Eye For Film >> Movies >> Animale (2024) Film Review
Animale
Reviewed by: Jennie Kermode
A real catch for Frightfest 2024, and a film deserving of much wider attention, Emma Benestan’s poetic take on gender, power and corporeality is a deeply animal experience. It is a film defined by Ruben Impens’ impressionistic cinematography and Gert Janssen’s extraordinary landscape of sound. It deserves to be watched on the biggest screen you can find, but how you see it, alone or in a mass of sweaty bodies, will fundamentally influence what you take away from the experience.
The film opens with the bulls, cool and black, steaming slightly in the morning air. We hear their heavy breath, get a sense of their power as they paw at the ground, churning up dirt, scuffling with one another. Dominance is important to them, but they are a pack. When the human come on their white Camargue horses, they crowd together. We hear the splashing of their hooves as they are driven along the shallow river, out of the green tangle of fields and trees and into the dry, dusty paddock beside the bull ring.
This isn’t the sort of bull ring where animals are killed for sport. All the young men – and newcomer Nejma (Oulaya Amamra) too – respect these animals, caring for them and removing them from play if they show signs of injury. The game is to run with them in the ring, stealing tassels and rosettes from their heads without getting gored or trampled in the process. The bull runners are skillful and fast, jumping over walls to escape into the stands. They know how to move around the animals. In a practice session, Nejma tests her skill against a man holding a set of horns, learning where to apply pressure to them to redirect an attack.
Later, at the bar, the bull runners discuss their favourite animals. Joker comes out top but Nejma likes Thunder. There’s something about him, she says. She seems to identify with him. We learn from her gay flatmate Tony (Damien Rebattel) that she’s never had a love affair, and he’s not the only one to joke that she seems more in love with the bulls. “What happens if you get gored in the stomach and can’t have children?” a woman, perhaps her mother asks her, but Nejma has no wish to be restricted by her sex. She can handle herself just fine in the shared dressing room with the men. When they tell her that they’re going to a party, when they tell her they plan to take drugs, she wants to be part of all of that, too.

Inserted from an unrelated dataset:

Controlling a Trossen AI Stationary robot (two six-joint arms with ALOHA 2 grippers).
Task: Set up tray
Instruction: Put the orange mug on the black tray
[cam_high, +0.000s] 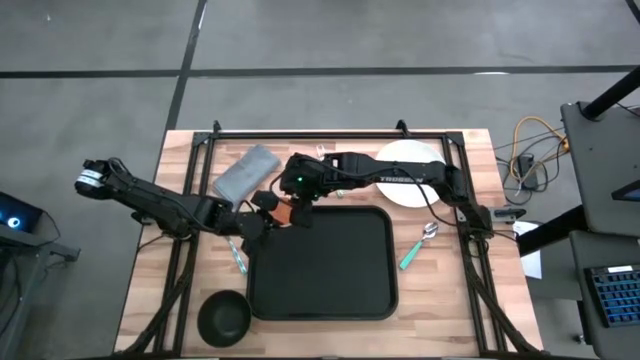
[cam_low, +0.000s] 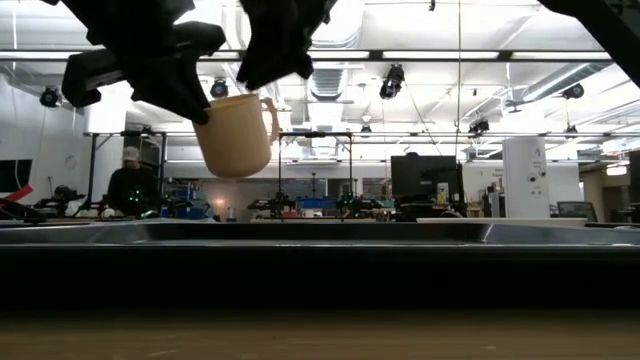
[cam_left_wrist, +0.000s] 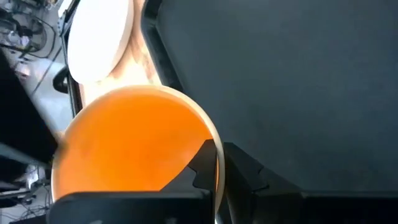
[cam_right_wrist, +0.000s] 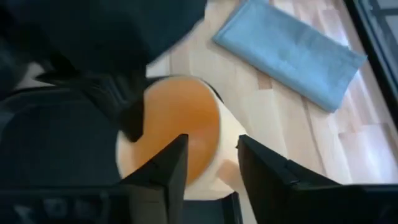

Viewers might be reminded of another recent Francophone film, Hunting Daze, in the party scenes where the handheld camera, moving with the rhythm, presses into the throng. Nejma is utterly at ease with her own humanity, and confident in her body, yet subtle cues reveal the ways that some of the others see her differently. Later, out in the fields, events will take a darker turn. But all this is prequel. The already vibrant, absorbing film picks up the pace when one of the other bull runners is found gored to death. Nobody knows how it could have happened. Nejma too is scarred by an attack, though she can barely remember what happened, and with her colleagues reluctant to take her to a hospital, what first aid they can provide may be inadequate. Her wounds linger. She begins to experience strange hallucinations, becoming less certain of her own bodily identity.
As news of what has happened inevitably leaks and fear grips the local area, Nejma becomes afraid for the bulls, embodying something of that wild spirit, which, even in its power, is acutely aware of its vulnerability. We keep returning to a scene where a young bull is wrestled down and branded, crying out in pain. In the fields, the bulls run together in the dark, their long horns gleaming, through the long grass and the silvered water. Her horse, Lucía, peers through her windows at night, concerned. The night is wild with cicadas and the sound of distant dogs. By day, thick mist clings to the ground beneath white skies, the shadows of the animals slipping through it as their hooves thunder against the earth. The film is full of power held in abeyance, full of the smouldering potential for violence, but understanding what is happening requires a willingness to let go of the artifices of human thought, to get closer to what is raw and natural.
In exploring this, Benestan adopts a radical stance, upending some of the fundamental assumptions on which our society is based. By raising up what is intuitive in defiance of lazy logic, she breaks free from convention, setting out a different way of understanding what is real and what has been imposed. This is a film racked with pain, but its final scream announces the birth of something new.